Required work: In exact form, set down only those lines of the material that run from its first line to the line with "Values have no", inclusive.

Data below:

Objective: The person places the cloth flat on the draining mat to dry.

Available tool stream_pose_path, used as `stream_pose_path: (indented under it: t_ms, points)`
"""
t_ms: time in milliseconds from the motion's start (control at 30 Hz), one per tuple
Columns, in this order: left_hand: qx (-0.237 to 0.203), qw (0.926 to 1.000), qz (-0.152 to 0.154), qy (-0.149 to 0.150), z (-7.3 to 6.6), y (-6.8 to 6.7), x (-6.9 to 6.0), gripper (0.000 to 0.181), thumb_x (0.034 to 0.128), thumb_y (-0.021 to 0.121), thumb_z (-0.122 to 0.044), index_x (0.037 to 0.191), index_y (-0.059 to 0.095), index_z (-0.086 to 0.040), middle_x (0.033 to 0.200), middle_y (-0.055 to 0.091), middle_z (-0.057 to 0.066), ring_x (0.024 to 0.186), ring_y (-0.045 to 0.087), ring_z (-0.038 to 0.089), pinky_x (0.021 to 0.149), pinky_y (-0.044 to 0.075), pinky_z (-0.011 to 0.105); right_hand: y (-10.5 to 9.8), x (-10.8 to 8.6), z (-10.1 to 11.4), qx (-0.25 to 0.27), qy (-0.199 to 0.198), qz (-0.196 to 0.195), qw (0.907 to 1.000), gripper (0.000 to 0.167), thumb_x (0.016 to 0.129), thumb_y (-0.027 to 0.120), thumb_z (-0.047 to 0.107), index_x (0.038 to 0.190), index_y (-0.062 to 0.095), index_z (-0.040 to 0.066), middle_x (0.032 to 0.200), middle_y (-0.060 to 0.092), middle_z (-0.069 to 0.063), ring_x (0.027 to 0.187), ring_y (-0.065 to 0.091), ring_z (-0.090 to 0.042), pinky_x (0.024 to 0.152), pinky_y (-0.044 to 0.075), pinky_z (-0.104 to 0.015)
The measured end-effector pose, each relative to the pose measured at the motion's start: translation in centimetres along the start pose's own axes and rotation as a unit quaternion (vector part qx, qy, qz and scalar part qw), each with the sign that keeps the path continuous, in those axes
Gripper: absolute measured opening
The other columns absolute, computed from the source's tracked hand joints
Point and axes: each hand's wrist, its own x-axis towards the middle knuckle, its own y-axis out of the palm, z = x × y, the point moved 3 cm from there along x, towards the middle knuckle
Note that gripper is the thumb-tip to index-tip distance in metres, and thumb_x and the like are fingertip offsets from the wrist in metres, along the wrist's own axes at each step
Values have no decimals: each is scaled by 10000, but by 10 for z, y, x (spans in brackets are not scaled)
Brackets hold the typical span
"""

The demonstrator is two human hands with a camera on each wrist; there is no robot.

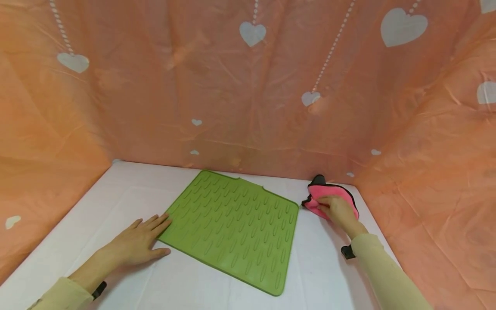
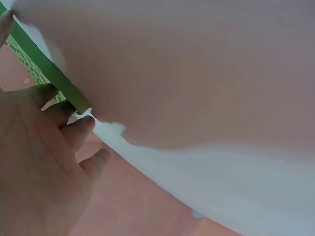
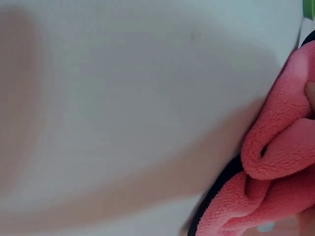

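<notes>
A green ridged mat (image 1: 232, 224) lies at an angle on the white table. My left hand (image 1: 135, 243) is spread flat at the mat's left edge, its fingertips on or against that edge. In the left wrist view the fingers (image 2: 74, 129) are straight or slightly bent beside the green rim (image 2: 61, 81). To the right of the mat, my right hand (image 1: 338, 210) pinches a pink plush cloth (image 1: 342, 193) with dark edging. Soft folds of the cloth (image 3: 285, 147) show in the right wrist view, where most of the hand is out of frame.
A white covering (image 1: 131, 189) spreads over the table. Peach-orange curtains (image 1: 217, 86) with white hearts stand along the back and both sides. The pink cloth lies close to the back right corner. A black strap (image 1: 348, 252) is on the right wrist.
</notes>
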Motion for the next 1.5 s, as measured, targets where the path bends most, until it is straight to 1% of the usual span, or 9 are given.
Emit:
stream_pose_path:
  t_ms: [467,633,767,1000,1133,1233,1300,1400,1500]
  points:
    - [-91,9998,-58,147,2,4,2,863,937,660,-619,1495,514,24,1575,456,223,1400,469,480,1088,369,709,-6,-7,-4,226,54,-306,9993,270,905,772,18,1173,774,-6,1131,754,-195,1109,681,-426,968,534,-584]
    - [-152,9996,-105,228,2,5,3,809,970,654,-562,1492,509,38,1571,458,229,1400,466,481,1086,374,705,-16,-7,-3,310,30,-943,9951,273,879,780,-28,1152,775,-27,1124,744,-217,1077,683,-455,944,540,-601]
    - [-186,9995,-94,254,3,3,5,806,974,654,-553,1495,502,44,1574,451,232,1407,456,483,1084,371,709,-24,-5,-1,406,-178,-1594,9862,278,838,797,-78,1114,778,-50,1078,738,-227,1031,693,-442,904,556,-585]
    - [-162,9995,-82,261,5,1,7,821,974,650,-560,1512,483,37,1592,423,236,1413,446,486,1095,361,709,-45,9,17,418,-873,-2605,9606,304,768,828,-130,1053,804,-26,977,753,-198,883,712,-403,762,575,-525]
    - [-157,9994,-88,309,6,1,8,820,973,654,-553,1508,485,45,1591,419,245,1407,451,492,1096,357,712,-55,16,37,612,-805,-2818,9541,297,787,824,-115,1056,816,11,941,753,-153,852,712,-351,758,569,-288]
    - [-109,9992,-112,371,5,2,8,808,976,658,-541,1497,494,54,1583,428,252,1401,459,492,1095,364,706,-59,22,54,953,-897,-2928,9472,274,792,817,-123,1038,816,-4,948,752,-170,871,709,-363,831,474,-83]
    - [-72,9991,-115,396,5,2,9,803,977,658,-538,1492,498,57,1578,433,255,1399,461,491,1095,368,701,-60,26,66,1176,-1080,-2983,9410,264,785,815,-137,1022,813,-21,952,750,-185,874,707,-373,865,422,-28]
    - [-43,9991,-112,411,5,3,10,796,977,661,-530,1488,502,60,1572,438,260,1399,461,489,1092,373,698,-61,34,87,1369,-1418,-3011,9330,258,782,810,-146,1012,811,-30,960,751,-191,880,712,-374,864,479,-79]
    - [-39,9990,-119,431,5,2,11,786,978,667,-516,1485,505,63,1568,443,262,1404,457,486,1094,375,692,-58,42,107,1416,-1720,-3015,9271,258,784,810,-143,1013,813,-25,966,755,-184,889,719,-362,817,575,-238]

Answer for this exercise:
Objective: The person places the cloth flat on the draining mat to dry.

Available tool stream_pose_path, used as `stream_pose_path: (indented under it: t_ms, points)`
"""
t_ms: time in milliseconds from the motion's start (control at 30 Hz), one per tuple
Columns, in this order: left_hand: qx (-0.237 to 0.203), qw (0.926 to 1.000), qz (-0.152 to 0.154), qy (-0.149 to 0.150), z (-7.3 to 6.6), y (-6.8 to 6.7), x (-6.9 to 6.0), gripper (0.000 to 0.181), thumb_x (0.034 to 0.128), thumb_y (-0.021 to 0.121), thumb_z (-0.122 to 0.044), index_x (0.037 to 0.191), index_y (-0.059 to 0.095), index_z (-0.086 to 0.040), middle_x (0.033 to 0.200), middle_y (-0.055 to 0.091), middle_z (-0.057 to 0.066), ring_x (0.024 to 0.186), ring_y (-0.045 to 0.087), ring_z (-0.038 to 0.089), pinky_x (0.021 to 0.149), pinky_y (-0.044 to 0.075), pinky_z (-0.011 to 0.105); right_hand: y (-10.5 to 9.8), x (-10.8 to 8.6), z (-10.1 to 11.4), qx (-0.25 to 0.27), qy (-0.199 to 0.198), qz (-0.196 to 0.195), qw (0.907 to 1.000), gripper (0.000 to 0.167), thumb_x (0.016 to 0.129), thumb_y (-0.027 to 0.120), thumb_z (-0.047 to 0.107), index_x (0.038 to 0.190), index_y (-0.062 to 0.095), index_z (-0.040 to 0.066), middle_x (0.032 to 0.200), middle_y (-0.060 to 0.092), middle_z (-0.069 to 0.063), ring_x (0.027 to 0.187), ring_y (-0.065 to 0.091), ring_z (-0.090 to 0.042), pinky_x (0.024 to 0.152), pinky_y (-0.044 to 0.075), pinky_z (-0.104 to 0.015)
The measured end-effector pose, each relative to the pose measured at the motion's start: translation in centimetres along the start pose's own axes and rotation as a unit quaternion (vector part qx, qy, qz and scalar part qw), each with the sign that keeps the path continuous, in those axes
Gripper: absolute measured opening
The other columns absolute, computed from the source's tracked hand joints
Point and axes: each hand's wrist, its own x-axis towards the middle knuckle, its own y-axis out of the palm, z = x × y, the point moved 3 cm from there along x, towards the middle knuckle
Note that gripper is the thumb-tip to index-tip distance in metres, and thumb_x and the like are fingertip offsets from the wrist in metres, along the wrist's own axes at each step
Values have no decimals: each is scaled by 10000, but by 10 for z, y, x (spans in brackets are not scaled)

That completes the response to the exercise.